As Farmácias Vivas

Há toda uma tradição, sabemos, do uso de virtudes das plantas como medicinas. Nossos avós tratavam de insônia com chá de maracujá ou refresco de capim-santo; com o infuso de boldo amenizavam as cólicas; uma tisana de limão, com mel, era a mezinha contra os resfriados. Água de coco seria para hidratar as crianças, chá de erva-cidreira para o nervosismo, e assim por diante. Ontem, mesmo, a meiga Conceição andou colhendo em meu jardim umas folhas de colônia, que serviriam como “calmante, para coração acelerado e nervosismo”. Preocupada, imaginando casos de intoxicação pelo uso equivocado de plantas, fui ao livro Plantas medicinais, de Francisco J. de Abreu Matos. Ali estava a colônia, ou Alpinia zerumbet. Há uma descrição das folhas longas, das “belas inflorescências terminais de flores coloridas de amarelo e vermelho” e tudo o mais. Confirma o livro o uso anti-hipertensivo consagrado pelo povo, sob a forma de chá ou infusão. Conta que a planta veio da Ásia Oriental, trazida por dom João VI e plantada no Jardim Botânico do Rio, no período colonial, recebendo, portanto, o nome pelo qual a conhecemos. Outro nome, mais bonito: vindicá. Os estudos científicos confirmam a sabedoria do povo, mesmo os poderes sedativos. O livro ensina o modo correto de se preparar o chá, os cuidados a observar, dosagens, e ainda relata os princípios ativos contidos nesse vegetal. Nas páginas finais, fotos das plantas, para facilitarem sua identificação.

Tive o prazer de conhecer o autor do livro, Francisco Matos, uma dessas pessoas com que a humanidade se mostra mais elevada, homem dotado de sabedoria e perfeitos conhecimentos em sua área, era farmacêutico como o poeta Drummond. Dotado também de espírito público, ao se aposentar como professor da universidade decidiu se dedicar a algo que pudesse beneficiar as comunidades, especialmente as de pessoas mais necessitadas. A primeira providência foi pesquisar plantas medicinais usadas empiricamente pela tradição, para oferecer informações de efeitos comprovados. Durante anos o professor Matos bateu o interior nordestino colhendo espécies de plantas nativas, classificando-as de modo científico. Foram catalogadas mais de quinhentas, dentre as quais cerca de 130 encontradas em nossa região, registradas no livro que mencionei acima, publicado para oferecer conhecimentos aos estudiosos. Piqui, poaia, sete-bruxas, sete-dores, umbaúba, cambará, marcela, erva-botão, faveira, artemísia amarga, o versátil alecrim-pimenta, erva preferida do professor... E as propriedades: estimulante, expectorante, protetora solar, repelente de insetos, aromatizante bucal, afrodisíaca, cicatrizante e outras tantas, contra males os mais graves. Contou-me o professor Matos que um simples conjunto de quinze ervas seria capaz de prevenir ou curar cerca de oito males em cada dez, num grupo humano. E a riqueza de nossas ervas é majestosa. “Ervas, arbustos e árvores que enfeitam os campos e margens dos caminhos são tesouros valiosos para a medicina, onde são vistos por poucos olhos e compreendidos e investigados por poucas mentes. Em consequência desse descaso, toda a humanidade sofre uma perda imensa”, já dizia o naturalista Lineu, considerado o fundador da história natural, com seu Systema naturae, de 1735.

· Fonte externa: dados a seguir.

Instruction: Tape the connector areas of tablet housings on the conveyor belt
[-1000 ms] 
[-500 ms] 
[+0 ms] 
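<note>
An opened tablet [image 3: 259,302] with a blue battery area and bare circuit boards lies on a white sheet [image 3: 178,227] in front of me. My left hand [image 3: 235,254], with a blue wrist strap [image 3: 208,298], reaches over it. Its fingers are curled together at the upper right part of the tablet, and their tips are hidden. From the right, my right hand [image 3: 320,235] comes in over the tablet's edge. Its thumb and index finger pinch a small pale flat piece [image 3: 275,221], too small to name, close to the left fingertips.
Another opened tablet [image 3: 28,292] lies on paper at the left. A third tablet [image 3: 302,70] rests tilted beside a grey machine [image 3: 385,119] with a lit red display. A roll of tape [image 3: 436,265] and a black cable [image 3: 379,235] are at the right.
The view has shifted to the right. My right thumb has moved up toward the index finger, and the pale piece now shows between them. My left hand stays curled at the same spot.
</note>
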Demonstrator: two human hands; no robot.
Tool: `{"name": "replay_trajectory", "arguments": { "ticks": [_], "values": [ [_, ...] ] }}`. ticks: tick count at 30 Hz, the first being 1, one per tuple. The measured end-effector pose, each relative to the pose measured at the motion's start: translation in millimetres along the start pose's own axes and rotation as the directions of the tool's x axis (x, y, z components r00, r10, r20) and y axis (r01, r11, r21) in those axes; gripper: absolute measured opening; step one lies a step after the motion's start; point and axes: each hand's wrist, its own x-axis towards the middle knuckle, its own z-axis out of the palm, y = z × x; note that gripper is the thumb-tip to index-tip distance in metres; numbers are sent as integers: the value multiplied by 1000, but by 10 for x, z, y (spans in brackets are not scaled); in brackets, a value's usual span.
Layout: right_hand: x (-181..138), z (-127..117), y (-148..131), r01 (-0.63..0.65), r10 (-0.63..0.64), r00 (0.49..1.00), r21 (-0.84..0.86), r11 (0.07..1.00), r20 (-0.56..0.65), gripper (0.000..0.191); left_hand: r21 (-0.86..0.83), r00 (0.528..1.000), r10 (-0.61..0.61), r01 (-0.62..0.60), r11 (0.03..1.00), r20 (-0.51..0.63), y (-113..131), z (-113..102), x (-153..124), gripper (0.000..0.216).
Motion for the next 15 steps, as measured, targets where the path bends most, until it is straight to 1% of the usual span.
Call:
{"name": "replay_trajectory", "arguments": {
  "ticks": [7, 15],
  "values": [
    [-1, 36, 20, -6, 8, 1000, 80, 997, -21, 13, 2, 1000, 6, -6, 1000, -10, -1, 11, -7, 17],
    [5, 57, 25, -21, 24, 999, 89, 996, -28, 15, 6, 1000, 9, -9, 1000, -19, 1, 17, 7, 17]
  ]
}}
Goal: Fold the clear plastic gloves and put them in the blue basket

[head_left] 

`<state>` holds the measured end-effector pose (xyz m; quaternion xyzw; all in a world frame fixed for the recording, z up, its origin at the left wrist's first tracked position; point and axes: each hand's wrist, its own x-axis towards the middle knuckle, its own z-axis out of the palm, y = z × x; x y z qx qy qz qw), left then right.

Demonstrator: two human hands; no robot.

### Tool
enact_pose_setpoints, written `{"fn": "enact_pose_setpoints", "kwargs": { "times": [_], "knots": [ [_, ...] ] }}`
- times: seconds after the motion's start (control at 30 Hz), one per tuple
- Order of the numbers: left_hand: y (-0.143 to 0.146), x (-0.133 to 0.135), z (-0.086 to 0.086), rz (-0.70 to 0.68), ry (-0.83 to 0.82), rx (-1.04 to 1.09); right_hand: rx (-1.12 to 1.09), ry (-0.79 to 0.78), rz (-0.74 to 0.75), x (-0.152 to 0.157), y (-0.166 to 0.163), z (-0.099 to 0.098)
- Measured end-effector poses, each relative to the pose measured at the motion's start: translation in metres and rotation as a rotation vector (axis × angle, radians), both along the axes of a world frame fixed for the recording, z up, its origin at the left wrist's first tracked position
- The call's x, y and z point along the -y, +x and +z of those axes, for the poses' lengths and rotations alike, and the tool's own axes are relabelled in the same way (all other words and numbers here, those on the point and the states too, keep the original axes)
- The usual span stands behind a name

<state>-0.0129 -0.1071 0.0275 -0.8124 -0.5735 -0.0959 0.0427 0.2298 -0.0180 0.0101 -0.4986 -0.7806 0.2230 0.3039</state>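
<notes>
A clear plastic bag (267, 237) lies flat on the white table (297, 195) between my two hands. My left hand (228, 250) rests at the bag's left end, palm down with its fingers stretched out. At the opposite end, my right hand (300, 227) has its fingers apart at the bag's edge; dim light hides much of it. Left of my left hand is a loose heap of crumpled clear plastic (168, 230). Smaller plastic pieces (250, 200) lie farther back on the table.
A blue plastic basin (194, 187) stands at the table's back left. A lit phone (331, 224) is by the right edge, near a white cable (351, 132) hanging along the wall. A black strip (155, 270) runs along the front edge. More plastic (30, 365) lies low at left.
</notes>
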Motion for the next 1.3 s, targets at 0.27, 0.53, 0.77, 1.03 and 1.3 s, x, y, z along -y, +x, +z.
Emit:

E o professor Matos (que nome tão adequado!), com uma equipe entusiasmada, criou as Farmácias Vivas, que são um plano de instalação de sistema que orienta uma comunidade sobre como plantar um horto de plantas medicinais básicas, preparar os remédios e usá-los de maneira segura, com o apoio de um farmacêutico e um agrônomo. As mudas são fornecidas pelo herbário que o professor Matos cuidava, na universidade, que mais parece um jardim mágico. Na publicação Farmácias Vivas, editada pela UFC e pelo Sebrae, há todas as informações para o plantio e uso de plantas como juazeiro, cajueiro, gengibre, açafrão, agrião, acerola, chá-preto, tomate, poejo, malvariço, alho, romã, malva-santa, copaíba... sessenta tipos. As Farmácias Vivas foram implantadas em mais de cinquenta lugares no Ceará, Piauí, Brasília, ou Pará, sem contar os inúmeros hortos criados sob sua inspiração, sempre atendendo a gente que vive distante ou não tem acesso à saúde pública ou a remédios, retirando das filas de postos e hospitais aqueles casos mais cotidianos. E aliviando tantos sofrimentos. Como um poeta, Matos adentrou, palavras antigas de Lineu, “os segredos divinos” e trouxe às claras “os que estavam encerrados no sacro interior da natureza.”